Pocas eran las visitas que Martin consideraba permisibles. Solamente Doris y la Señora Turner eran bien recibidas, porque ni siquiera a Jackson lo guardaba en buena estima luego de según él, sacarla de la casa para despedir a Michael.

—Llovía a cantaros. Papá no comía ni dormía, tirado en el sofá de la sala sin bañarse, oliendo a licor y rodeado de botellas vacías de ron tiradas por doquier.

Tres meses pasaron y la sintomatología empeoraba.

Podía ser prácticamente una niña, empero, con el abdomen bajo aumentando de tamaño aún y con una dieta precaria…

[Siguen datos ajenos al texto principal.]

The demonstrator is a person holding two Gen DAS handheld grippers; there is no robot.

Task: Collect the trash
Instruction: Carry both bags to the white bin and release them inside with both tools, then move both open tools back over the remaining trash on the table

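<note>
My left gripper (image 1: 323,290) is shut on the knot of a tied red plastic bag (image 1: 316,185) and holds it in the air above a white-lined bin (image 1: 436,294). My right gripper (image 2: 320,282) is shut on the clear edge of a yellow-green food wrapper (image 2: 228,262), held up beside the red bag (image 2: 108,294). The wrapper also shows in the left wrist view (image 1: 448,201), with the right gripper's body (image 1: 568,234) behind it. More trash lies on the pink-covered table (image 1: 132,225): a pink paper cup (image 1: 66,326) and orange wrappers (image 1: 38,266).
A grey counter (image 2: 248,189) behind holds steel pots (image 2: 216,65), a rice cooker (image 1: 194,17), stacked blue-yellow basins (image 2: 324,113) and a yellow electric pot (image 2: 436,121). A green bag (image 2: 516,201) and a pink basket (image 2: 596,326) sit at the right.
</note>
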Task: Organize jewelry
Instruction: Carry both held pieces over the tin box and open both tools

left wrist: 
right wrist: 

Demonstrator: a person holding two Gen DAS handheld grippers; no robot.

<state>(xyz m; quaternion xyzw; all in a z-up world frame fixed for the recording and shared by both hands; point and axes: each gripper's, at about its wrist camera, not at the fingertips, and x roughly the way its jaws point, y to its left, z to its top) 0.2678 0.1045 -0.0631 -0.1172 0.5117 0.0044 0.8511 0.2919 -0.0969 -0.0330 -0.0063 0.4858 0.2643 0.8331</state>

—Por la mañana había devuelto el estómago más veces de las que puedo recordar, pero por la tarde, un dolor intenso me mantuvo aovillada en el suelo del baño en la planta baja de la casa. Mi padre era un borracho, pero con todo y eso, se dio perfecta cuenta de lo que me pasaba. Los cambios físicos eran manifiestos. Si yo tenía plena consciencia de ello al mirarme desnuda en el espejo, ¿crees que él con su experiencia, no?

Mike suspiró indignado, preguntando: — ¿Te hizo algo? Dime, Lilly, ¿te maltrató?

Negó resoplando, con las lágrimas desbordantes.

—No más allá de tirarme del cabello a la vez que preguntaba a gritos, de quién era lo que cargaba en mi interior.

Michael apretó la mandíbula a nada de salirse de sus casillas, pronunciando improperios hacia un Martin que deseaba intensamente aún se hallara en el mundo de los vivos para así tener el placer de recitárselos cara a cara, como él lo hiciera al exigirle alejarse.

Instintivamente, entrelazó los dedos de su derecha a la izquierda de ella, temblorosa y fría. Hecho súbito que la hizo advertir protegida.

—Quizás olvidó cerrar la puerta, porque de no haber sido por Jackson entrando sin ser escuchado… —Dejó la frase a medias e inhaló profundo, recomponiéndose para exhalar paulatinamente rememorando el puño yerto que amenazaba con cruzarle el rostro de un solo golpe —Antes de que se le ocurriera abofetearme, Jack se desgañitó vociferando que él era el padre del bebé. Esa fue la última vez que lo tuve frente a mí, porque al darse cuenta de mis shorts manchados en sangre, como el peor de los cobardes salió corriendo en pleno aguacero para nunca más volver.

— ¿Entonces…?

—No, Mike —convino la ojiazul en torno a la pregunta implícita, con un nudo asfixiante en la garganta —. El cuerpo de Martin Buttler fue hallado por pescadores una semana después, flotando en alta mar y en completo estado de descomposición.

Por supuesto que el relato no terminó ahí.

El dolor atravesó a Michael como una espada al discernir el resto de la historia.

Sola, sin padre y sin madre, dependiendo de una familia que no era la suya y sin aparentes razones para persistir, sin avisar a nadie la playa la amparó una tarde de otoño.

Las olas avalaban sus ímpetus reventando al ritmo que el viento les marcaba, pero a la Lillian que lo perdiera todo, no le interesó.

Sabía que para dejar ir el sufrimiento, debía despedirse de él enteramente.

Elegir, solo eso.

No creía soportar sin él, no sin Michael.

Descalzándose las convers, el mar la fue engullendo acorde se introducía. En ningún otro espacio se percibía tan apacible y precisaba de silencio, uno que no fuese destruido sin esfuerzo.

¿Aguantaría la respiración?

No se hallaba en sus opciones y pese a que las tenía, no se trataba de otra de sus competencias, sino del final de ellas. De todas.

El agua le llegó al cuello mucho antes de lo planeado, salpicándole la cara y haciéndola bambolear hasta que ya no hubo más qué sumergir.

—Encontré el silencio tan ansiado. Lo acaricié por escasos segundos de infinita paz, Michael, y cuando creí morir, ella me dijo que no lo hiciera, que tenía que ser fuerte.

Sollozando a la par, el castaño formuló: — ¿Ella? ¿Quién?

—Selene, mi madre —jadeó, musitando entrecortadamente.